[HN Gopher] The Thundering Herd Problem
___________________________________________________________________
The Thundering Herd Problem
Author : ingve
Score : 69 points
Date : 2024-02-01 07:46 UTC (1 days ago)
(HTM) web link (encore.dev)
(TXT) w3m dump (encore.dev)
| _whiteCaps_ wrote:
| When working on an embedded product, we used the last few digits
| of the MAC address to control timing of API accesses. Obviously
| doesn't work unless you control the whole stack, but for us, it
| was an easy fix since we had our own OUI.
| pphysch wrote:
| The single biggest way to mitigate this is to switch from "push"
| to "pull" architecture where possible. Let the central servers
| reach out to the "clients" at their own honest pace. Not every
| process can be modeled this way, but a surprising amount can,
| particularly internal processes where you control all of the
| agents.
| cbsmith wrote:
| Ironically, stream processing, which we tend to call "push"
| architecture, is largely the same solution.
| pphysch wrote:
| Do you mean something like "at most once" delivery over UDP?
| cbsmith wrote:
| No, that's more like traditional load shedding. I'm talking
| more like Kafka/NATS/0mq/etc.
| cbsmith wrote:
| The thundering herd problem comes from throughput decreasing due
| to overhead when you need to scale up capacity (traditionally due
| to increased context switching, but these days often from
| autoscaling activity). While rate-limiting, circuit-breaking,
| load-shedding, etc. are decent band aids for the problem, the
| better solution tends to be finding ways to increase amortization
| of request processing overhead as request load increases. Caching
| is _a_ way to do it, but if done improperly can exacerbate
| problems. Another common approach, that I didn 't see mentioned
| here in the article, is microbatching, where your pay your
| overhead costs on a per batch basis (often using streaming
| interfaces like Kafka). As you fall behind, your batch sizes
| increase, which increases the number of requests you process per
| batch, spreading the batch processing overhead over more and more
| requests.
| rollcat wrote:
| Adding a little bit of random delay to any scheduled / triggered
| actions is always a good idea, and is usually very cheap to
| implement.
|
| If you're on OpenBSD, their cron supports randomized ranges using
| the ~ operator (see <https://man.openbsd.org/crontab.5>).
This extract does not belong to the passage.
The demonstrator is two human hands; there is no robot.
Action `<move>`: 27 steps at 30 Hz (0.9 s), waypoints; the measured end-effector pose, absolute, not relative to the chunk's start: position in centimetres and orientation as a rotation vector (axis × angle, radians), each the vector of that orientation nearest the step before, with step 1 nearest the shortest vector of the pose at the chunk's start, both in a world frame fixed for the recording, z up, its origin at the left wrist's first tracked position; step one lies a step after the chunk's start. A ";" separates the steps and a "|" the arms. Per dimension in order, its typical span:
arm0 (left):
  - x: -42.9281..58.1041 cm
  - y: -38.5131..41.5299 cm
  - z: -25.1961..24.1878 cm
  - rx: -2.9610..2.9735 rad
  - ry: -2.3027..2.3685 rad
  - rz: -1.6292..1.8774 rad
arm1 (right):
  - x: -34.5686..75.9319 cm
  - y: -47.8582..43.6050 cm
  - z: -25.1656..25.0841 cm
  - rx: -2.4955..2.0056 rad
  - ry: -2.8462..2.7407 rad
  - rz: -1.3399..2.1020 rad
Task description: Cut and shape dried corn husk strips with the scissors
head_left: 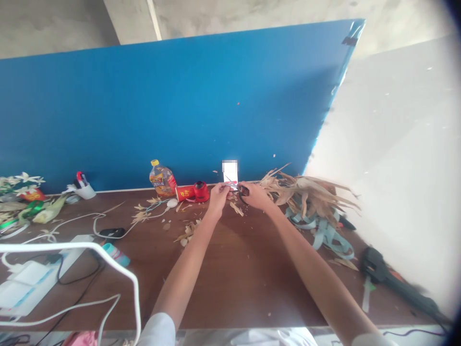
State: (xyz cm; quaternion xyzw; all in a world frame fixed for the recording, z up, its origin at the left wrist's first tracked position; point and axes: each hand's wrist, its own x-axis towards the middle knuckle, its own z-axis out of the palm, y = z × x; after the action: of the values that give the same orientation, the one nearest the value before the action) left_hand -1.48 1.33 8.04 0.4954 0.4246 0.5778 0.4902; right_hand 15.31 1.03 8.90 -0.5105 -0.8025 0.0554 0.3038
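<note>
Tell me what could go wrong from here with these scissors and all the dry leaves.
The scissors in the right hand are working very close to the left hand, so a slip might nick it. The dried leaves also lie fairly near what looks like a black glue gun; if it's hot, they could scorch.

A tall blue board (pixel 173 105) fills the middle of the view, standing behind a brown wood-grain tabletop (pixel 245 288), with a small black clip (pixel 349 41) at its top right corner. To the right stands a pale white panel (pixel 389 158), flecked with a few specks and washed bright by soft, even light. Above the board shows rough grey concrete (pixel 54 29), crossed by 1 pale strip (pixel 153 19) — a thin white trim (pixel 122 190) runs along the board's foot.
</note>
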 end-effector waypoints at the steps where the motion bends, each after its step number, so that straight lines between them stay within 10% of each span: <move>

| Otherwise, you can use something like 'sleep $(($RANDOM % 60)) &&
| some-task', but beware that $RANDOM has a range of 0-65535; you
| won't get the full, uniform 86400s range for daily jobs.
|
| If you are unable to add a different random delay on every
| invocation (e.g. you have an RSS reader that only allows you to
| specify an exact interval), pick some nearby prime number, e.g.
| 37 instead of 30 or 45, or 71 instead of 60 (71-60=11 being a
| prime is also great).
|
| If you're deploying a whole fleet at once, you can also vary the
| exact timings of cron.hourly, cron.daily, etc between machines.
| traceroute66 wrote:
| For those who don't have the weird systemd allergy, systemd has
| many great features, including random scheduling, see
| `RandomizedDelaySec`.
| rollcat wrote:
| Oh yes, systemd in general and timers in particular do have a
| whole bunch of awesome stuff - I just tend to forget any of
| it exists, it's my coping mechanism for dealing with
| "heterogeneous" environments. I still have CentOS6 machines
| in prod...
|
| https://www.freedesktop.org/software/systemd/man/latest/syst.
| ..
| jcul wrote:
| Yeah a lot of those nice things like random delays, back
| offs, evening using timezones are not available, even in
| the centos7 systemd.
| he0001 wrote:
| My experience is that too many doesn't even know what this
| problem actually is, and yet it exists in many places, but in
| different shapes.
| cortesoft wrote:
| As someone who has worked on very large networks for 15 years,
| the author left out some important bits about using caching with
| thundering herd problems.
|
| You really need to make sure that your cache settings will not
| generate a ton of requests to the origin when new content is
| requested.
|
| If you have a bunch of clients that are going to request content
| at nearly the exact same time (this happens a lot with live video
| streaming, but can also happen when your clients are configured
| to download something as soon as it becomes available, or on a
| schedule, etc), you need to make sure your caches are set up so
| that the second request will wait for the first request to fill
| from origin rather than send its own cache fill request. Ideally,
| if 1000 clients all request the same content from your cache,
| only ONE request should go back to the origin, and the other 999
| should wait and used the content retrieved by the first request.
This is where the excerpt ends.